The Coldfire MMU's aproach is totally different. There is no MMU tree anymore, instead it has a (very limited) number of page descriptors in the MMU itself. Every time the processor tries to access a memory address where the MMU has no current page descriptor available, the processor issues an exception. The exception code then must either replace one of the existing descriptors with a new one "manually" using a LRU scheme and restart the interrupted routine or issue an access/bus error.

Thus, the MiNT implementation of memory protection for Coldfires would need to kind of mimic the static MMU trees of the m68k MMUs in software. A straightforward implementation of 8k (MiNT's default page size) pages would require at least one byte per page descriptor, resulting in a 64k table for each process to just cover the 512 MBytes of TT RAM the FireBee has (not to mention ST RAM and I/O areas).

To limit the number of necessary page descriptors (and their memory usage), Coldfires allow larger (and variable) page sizes (up to 1 MByte). BaS and FireTOS already use 1 MByte pages while MiNT needs 8k pages (which is luckily supported by the Coldfire MMU in hardware), thus the memory protection code would likely need to be able to deal with variable page sizes as well.

There's yet another pitfall: Due to the way page faults are handled on Coldfires (exception code needs to deal with them) and MMU inner workings (automatic LRU replacement scheme) it's entirely possible that an "automatic" LRU replacement of a page descriptor "steals" the page where the supervisor stack resides. The next page fault would then end in Nirwana (double bus fault) since it would have no stack page available needed to push the exception stack frame to.

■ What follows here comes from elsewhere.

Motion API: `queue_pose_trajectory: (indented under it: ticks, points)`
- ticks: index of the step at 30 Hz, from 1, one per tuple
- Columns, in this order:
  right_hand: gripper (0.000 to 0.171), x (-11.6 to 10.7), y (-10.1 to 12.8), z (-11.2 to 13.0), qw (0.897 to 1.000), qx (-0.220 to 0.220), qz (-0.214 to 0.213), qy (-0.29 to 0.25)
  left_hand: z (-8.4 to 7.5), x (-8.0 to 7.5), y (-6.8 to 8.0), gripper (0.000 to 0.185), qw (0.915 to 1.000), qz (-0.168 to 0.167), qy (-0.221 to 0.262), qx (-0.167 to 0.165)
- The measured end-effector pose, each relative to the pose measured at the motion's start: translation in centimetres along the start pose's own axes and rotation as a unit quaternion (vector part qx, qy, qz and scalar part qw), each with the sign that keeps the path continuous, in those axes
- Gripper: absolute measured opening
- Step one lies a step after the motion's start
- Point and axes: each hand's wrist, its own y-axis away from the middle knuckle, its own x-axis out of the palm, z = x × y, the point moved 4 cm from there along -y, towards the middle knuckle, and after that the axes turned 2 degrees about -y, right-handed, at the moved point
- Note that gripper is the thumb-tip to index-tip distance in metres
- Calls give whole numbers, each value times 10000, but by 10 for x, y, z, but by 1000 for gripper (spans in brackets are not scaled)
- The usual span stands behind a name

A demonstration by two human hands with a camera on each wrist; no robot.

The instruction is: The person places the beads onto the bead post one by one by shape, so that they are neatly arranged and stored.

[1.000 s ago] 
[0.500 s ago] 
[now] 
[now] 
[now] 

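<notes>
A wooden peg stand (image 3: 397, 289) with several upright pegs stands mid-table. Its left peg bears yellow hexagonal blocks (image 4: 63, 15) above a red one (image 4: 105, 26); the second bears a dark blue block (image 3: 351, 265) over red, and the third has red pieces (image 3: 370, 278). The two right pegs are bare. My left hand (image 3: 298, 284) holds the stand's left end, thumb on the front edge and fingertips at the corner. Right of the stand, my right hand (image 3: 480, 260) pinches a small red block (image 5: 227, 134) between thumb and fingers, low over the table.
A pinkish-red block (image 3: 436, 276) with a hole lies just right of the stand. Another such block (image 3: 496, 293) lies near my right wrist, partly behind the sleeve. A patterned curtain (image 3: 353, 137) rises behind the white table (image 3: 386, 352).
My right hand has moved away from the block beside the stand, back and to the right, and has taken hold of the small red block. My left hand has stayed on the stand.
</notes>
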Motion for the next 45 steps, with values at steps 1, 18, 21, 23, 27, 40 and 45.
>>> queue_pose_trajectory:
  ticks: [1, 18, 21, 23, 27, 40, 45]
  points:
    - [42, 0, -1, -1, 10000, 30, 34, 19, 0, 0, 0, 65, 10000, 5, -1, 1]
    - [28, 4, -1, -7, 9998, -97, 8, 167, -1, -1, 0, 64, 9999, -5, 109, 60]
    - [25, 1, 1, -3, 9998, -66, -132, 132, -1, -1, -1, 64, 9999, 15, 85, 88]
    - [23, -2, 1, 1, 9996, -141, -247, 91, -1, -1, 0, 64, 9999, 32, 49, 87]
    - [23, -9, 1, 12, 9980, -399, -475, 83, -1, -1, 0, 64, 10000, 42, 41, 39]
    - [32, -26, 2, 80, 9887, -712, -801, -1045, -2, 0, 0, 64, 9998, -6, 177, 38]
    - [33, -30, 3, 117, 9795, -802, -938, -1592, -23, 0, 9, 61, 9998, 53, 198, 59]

BaS and FireTOS have very limited support of this situation, today it more or less just works by accident due to relatively large page size and relatively low load on the limited number of page descriptors the MMU can hold which results in low probability of getting lost of supervisor stack (it's touched often enough in "normal" code to keep it from getting stolen).

A small test I once did by just changing current 1 MByte page size to 8k pages immediately led to a fatal crash.

MiNT memory protection thus would also need to deal with that and ensure that no process would get lost of its supervisor stack memory page and would always have the next lower page available as well (since the stack could then span across more than one page if we reduced page size).

I'm not saying it would be impossible (it definitely could be made), it's just that its a _real huge_ load of work.